◆ **What to produce**: Word for word, transcribe the material below from its first line to the line with "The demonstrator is", both included.

*** Opening of Dataset excerpt ***

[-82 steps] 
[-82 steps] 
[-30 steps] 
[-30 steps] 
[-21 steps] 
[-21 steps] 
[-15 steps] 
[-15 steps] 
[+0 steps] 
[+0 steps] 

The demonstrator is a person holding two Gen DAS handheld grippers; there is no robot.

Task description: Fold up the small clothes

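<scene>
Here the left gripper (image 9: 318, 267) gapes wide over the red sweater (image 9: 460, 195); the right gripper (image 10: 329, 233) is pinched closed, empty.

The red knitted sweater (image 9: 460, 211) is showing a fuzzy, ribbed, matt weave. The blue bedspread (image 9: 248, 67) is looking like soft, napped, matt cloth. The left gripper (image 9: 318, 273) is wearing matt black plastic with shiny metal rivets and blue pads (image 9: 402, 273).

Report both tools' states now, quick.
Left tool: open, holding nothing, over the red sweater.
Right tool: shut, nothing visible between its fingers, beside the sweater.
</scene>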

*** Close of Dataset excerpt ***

◆ **Reply**:
[-82 steps] 
[-82 steps] 
[-30 steps] 
[-30 steps] 
[-21 steps] 
[-21 steps] 
[-15 steps] 
[-15 steps] 
[+0 steps] 
[+0 steps] 

The demonstrator is a person holding two Gen DAS handheld grippers; there is no robot.

No part of the exercise remains open.